Skipping all images, output the listing word for word.

+++ SOURCE DATA

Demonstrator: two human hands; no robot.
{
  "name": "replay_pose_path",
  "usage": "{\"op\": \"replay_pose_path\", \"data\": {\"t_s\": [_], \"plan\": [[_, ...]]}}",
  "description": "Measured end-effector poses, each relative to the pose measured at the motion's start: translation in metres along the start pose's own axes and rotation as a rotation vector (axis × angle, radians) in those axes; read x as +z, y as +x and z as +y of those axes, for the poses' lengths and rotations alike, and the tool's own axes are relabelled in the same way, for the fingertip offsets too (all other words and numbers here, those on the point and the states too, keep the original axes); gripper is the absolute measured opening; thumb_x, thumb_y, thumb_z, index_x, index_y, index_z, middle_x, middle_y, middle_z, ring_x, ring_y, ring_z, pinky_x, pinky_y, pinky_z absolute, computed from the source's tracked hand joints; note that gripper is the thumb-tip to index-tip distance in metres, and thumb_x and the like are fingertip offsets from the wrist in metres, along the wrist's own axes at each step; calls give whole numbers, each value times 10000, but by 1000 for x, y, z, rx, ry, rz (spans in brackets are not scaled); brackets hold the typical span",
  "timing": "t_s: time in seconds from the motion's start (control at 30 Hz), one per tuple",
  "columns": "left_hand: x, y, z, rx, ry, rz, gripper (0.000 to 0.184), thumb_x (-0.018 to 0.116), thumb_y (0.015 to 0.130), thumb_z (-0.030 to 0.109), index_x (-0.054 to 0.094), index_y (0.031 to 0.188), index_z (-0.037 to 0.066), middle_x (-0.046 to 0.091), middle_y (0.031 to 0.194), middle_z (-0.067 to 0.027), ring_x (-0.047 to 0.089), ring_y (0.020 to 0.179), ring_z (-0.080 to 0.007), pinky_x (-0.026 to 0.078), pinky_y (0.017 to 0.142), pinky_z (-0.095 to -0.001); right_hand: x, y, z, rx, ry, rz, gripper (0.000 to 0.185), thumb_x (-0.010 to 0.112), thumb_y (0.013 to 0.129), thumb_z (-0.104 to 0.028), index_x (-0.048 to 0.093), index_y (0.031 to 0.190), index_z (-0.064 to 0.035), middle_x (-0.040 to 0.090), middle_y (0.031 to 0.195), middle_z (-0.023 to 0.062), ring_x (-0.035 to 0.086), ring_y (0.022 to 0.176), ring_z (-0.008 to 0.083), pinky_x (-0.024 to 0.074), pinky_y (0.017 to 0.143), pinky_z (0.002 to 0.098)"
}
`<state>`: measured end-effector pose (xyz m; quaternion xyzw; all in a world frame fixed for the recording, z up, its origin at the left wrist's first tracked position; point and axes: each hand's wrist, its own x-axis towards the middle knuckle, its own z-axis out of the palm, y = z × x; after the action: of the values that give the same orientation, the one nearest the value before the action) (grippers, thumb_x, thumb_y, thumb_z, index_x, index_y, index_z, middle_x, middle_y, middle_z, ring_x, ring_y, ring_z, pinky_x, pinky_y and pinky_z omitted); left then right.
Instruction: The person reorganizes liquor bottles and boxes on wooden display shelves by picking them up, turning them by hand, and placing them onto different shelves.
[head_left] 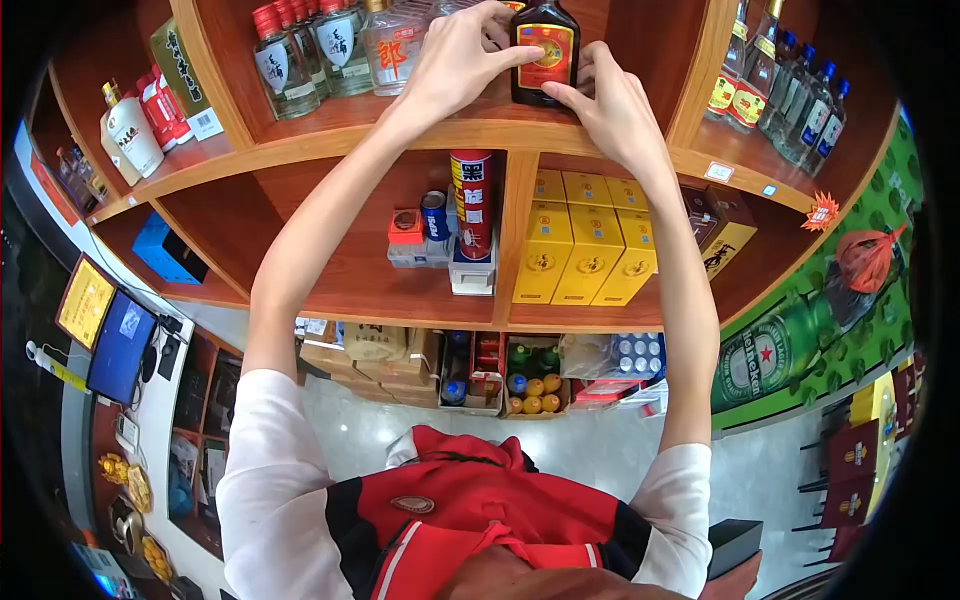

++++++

- [WORKED SOLUTION]:
Demonstrator: two human hands; no robot.
{
  "name": "replay_pose_path",
  "usage": "{\"op\": \"replay_pose_path\", \"data\": {\"t_s\": [_], \"plan\": [[_, ...]]}}",
  "description": "Measured end-effector poses, each relative to the pose measured at the motion's start: translation in metres along the start pose's own axes and rotation as a rotation vector (axis × angle, radians) in those axes; read x as +z, y as +x and z as +y of those axes, for the poses' lengths and rotations alike, and the tool's own axes are relabelled in the same way, for the fingertip offsets too (all other words and numbers here, those on the point and the states too, keep the original axes); gripper is the absolute measured opening; thumb_x, thumb_y, thumb_z, index_x, index_y, index_z, middle_x, middle_y, middle_z, ring_x, ring_y, ring_z, pinky_x, pinky_y, pinky_z absolute, computed from the source's tracked hand joints; note that gripper is the thumb-tip to index-tip distance in metres, and thumb_x and the like are fingertip offsets from the wrist in metres, along the wrist's own axes at each step; calls give whole numbers, each value times 10000, but by 1000 for x, y, z, rx, ry, rz (spans in brackets are not scaled); brackets hold the typical span",
  "timing": "t_s: time in seconds from the motion's start (control at 30 Hz), one per tuple",
  "columns": "left_hand: x, y, z, rx, ry, rz, gripper (0.000 to 0.184), thumb_x (-0.018 to 0.116), thumb_y (0.015 to 0.130), thumb_z (-0.030 to 0.109), index_x (-0.054 to 0.094), index_y (0.031 to 0.188), index_z (-0.037 to 0.066), middle_x (-0.046 to 0.091), middle_y (0.031 to 0.194), middle_z (-0.067 to 0.027), ring_x (-0.047 to 0.089), ring_y (0.020 to 0.179), ring_z (-0.080 to 0.007), pinky_x (-0.026 to 0.078), pinky_y (0.017 to 0.142), pinky_z (-0.095 to -0.001); right_hand: x, y, z, rx, ry, rz, gripper (0.000 to 0.185), thumb_x (-0.010 to 0.112), thumb_y (0.013 to 0.129), thumb_z (-0.104 to 0.028), index_x (-0.048 to 0.093), index_y (0.031 to 0.190), index_z (-0.064 to 0.035), middle_x (-0.040 to 0.090), middle_y (0.031 to 0.195), middle_z (-0.023 to 0.062), ring_x (-0.035 to 0.086), ring_y (0.022 to 0.176), ring_z (-0.008 to 0.083), pinky_x (-0.024 to 0.074), pinky_y (0.017 to 0.143), pinky_z (0.002 to 0.098)"
}
`<state>`: measured end-effector pose (xyz m; quaternion xyzw; all in a world frame fixed for the recording, z up, its origin at the left wrist's first tracked position; point and axes: each hand's wrist, its own x-axis towards the middle knuckle, its own z-axis out of the palm, y = z × x; after the action: of the values that give the same orientation, the one nearest the value before the action) (grippers, thumb_x, thumb_y, thumb_z, index_x, index_y, index_z, middle_x, middle_y, middle_z, ring_x, ring_y, ring_z, pinky_x, pinky_y and pinky_z omitted); left then right.
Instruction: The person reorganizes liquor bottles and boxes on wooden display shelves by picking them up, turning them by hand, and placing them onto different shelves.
[head_left] 

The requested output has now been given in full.